Foods especially high in prebiotics include: onion, garlic, leek, spring onion, slightly green bananas, dandelion, Jerusalem artichoke and asparagus.
The central nervous system (CNS) has the highest concentration of lipids (fats) in the body, after adipose tissue. Among these lipids, the brain is particularly enriched with polyunsaturated fatty acids (PUFAs) including omega-3.
PUFAs have received substantial attention as being relevant to many mental health disorders, including anxiety and depression.
Experimental data indicates that omega-3 PUFAs can modulate neurobiological processes involved in the pathophysiology of these conditions. In particular, omega-3 PUFAs are highly anti-inflammatory.
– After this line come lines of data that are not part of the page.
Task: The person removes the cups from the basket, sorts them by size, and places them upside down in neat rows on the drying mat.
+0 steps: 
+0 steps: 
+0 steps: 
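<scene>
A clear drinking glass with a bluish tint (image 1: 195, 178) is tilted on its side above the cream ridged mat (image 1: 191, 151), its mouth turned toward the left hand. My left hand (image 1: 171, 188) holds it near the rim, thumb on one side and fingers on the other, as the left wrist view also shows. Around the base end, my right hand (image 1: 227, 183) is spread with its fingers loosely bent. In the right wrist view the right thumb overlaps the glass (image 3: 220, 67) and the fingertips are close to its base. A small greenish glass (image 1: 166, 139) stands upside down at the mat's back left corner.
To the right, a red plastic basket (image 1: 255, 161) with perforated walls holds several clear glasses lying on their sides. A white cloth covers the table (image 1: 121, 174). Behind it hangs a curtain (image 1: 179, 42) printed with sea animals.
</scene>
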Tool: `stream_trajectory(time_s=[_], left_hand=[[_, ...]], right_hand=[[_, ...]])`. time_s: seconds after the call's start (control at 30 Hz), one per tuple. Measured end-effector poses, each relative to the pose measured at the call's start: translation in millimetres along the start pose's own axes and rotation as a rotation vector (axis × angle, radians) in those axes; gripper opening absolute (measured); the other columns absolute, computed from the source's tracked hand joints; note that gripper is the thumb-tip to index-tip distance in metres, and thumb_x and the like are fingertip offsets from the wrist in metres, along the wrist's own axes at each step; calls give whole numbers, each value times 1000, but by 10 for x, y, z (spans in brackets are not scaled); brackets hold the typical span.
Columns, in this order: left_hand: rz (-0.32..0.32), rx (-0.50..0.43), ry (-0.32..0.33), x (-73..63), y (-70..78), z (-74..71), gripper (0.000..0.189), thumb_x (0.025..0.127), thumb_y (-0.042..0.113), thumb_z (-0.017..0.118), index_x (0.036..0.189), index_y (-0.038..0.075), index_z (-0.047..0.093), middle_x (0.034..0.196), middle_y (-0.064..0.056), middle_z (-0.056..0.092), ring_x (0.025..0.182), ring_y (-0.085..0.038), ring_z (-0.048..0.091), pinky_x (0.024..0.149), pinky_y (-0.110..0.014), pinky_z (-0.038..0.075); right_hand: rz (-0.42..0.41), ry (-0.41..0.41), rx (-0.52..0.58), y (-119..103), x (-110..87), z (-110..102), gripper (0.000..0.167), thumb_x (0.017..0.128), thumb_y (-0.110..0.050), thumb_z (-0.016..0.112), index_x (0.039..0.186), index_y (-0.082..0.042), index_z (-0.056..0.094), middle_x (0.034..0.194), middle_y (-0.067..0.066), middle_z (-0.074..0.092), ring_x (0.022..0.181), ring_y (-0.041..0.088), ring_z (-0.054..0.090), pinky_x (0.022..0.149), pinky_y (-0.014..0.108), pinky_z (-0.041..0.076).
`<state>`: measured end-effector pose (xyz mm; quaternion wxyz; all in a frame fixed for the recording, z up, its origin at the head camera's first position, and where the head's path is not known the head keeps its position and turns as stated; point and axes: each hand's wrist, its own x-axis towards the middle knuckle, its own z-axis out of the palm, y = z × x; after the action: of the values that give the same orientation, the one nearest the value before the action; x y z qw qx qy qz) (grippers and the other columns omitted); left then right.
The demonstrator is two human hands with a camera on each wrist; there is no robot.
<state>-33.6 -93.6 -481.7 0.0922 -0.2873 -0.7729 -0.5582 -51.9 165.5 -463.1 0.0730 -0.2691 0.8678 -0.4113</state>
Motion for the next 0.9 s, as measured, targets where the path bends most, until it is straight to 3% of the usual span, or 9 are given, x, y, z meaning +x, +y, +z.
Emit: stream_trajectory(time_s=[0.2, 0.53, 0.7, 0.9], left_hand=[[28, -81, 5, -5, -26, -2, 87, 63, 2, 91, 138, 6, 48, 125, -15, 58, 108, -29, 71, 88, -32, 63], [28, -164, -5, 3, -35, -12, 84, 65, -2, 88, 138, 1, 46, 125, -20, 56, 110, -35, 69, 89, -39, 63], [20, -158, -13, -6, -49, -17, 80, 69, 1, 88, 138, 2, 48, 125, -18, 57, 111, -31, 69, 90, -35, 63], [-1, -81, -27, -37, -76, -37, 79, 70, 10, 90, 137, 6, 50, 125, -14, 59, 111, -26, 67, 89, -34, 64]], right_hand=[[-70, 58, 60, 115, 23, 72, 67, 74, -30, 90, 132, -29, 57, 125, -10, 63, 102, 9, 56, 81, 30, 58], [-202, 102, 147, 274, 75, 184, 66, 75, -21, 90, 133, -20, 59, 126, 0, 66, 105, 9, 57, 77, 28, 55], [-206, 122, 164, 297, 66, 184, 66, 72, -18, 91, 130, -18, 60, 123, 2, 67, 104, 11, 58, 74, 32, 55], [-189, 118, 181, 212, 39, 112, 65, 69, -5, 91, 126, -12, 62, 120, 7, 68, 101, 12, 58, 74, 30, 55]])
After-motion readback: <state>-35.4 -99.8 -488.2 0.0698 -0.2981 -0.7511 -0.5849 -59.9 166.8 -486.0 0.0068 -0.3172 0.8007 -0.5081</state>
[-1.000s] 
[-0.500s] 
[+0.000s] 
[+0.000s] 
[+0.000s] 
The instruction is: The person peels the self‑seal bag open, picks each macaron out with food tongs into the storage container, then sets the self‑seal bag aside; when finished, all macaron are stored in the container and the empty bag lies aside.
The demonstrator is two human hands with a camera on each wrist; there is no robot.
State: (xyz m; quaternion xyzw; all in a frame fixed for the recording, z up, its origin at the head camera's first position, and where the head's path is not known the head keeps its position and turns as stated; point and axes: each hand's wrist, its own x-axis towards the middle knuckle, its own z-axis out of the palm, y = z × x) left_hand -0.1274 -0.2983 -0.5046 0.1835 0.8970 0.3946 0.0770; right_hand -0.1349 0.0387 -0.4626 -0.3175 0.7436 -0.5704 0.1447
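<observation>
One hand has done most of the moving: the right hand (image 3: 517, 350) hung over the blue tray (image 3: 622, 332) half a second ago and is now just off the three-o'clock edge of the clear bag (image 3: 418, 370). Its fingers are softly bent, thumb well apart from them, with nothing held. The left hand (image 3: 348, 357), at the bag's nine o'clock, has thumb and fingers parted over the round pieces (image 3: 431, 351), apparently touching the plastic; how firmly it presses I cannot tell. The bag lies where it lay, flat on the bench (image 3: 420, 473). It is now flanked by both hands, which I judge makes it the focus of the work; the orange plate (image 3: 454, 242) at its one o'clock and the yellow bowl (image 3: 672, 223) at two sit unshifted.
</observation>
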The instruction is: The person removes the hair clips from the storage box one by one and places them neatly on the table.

Omega-3 is found in highest amount (and its active forms EPA and DHA) in oily fish such as salmon, mackerel, anchovies, sardines and herring.
Vegetarian sources include flaxseeds, chia seeds and hemp seeds. However, these forms of omega-3 have to be converted by the body into the active forms and not everyone is efficient at that process.
Certain types of low mood (such as Seasonal Affective Disorder) have been linked to low vitamin D levels during the winter months. Research indicates that vitamin D helps maintain serotonin concentrations in the brain.
Fat-soluble vitamin D is synthesised in the skin from cholesterol after exposure to UV rays. Between October and April in the UK we cannot synthesise adequate amounts of vitamin D from the sun, and it is now well known that many people in the UK are deficient.
If you’re feeling low, getting your vitamin D levels checked and supplementing if needed is recommended.
Vitamin D is found in only a few foods, such as eggs, oily fish and mushrooms, so as we come into the spring/summer months, try and spend some time outdoors each day with your arms/legs and face exposed (avoiding the hot midday sun).
Magnesium is an essential mineral utilised in the human body as a cofactor in over 300 biochemical reactions. The anti-anxiety potential of magnesium has been extensively demonstrated in animal research, and a relationship between magnesium status and anxiety is also evident in humans.
For example, anxiety related to stressful exam conditions has been shown to increase urinary magnesium excretion, resulting in a reduction of magnesium levels. Lower dietary levels of magnesium have also been associated with increased subjective anxiety.
Foods particularly high in magnesium include leafy green vegetables (kale, spinach, collard greens), avocado, nuts and tofu.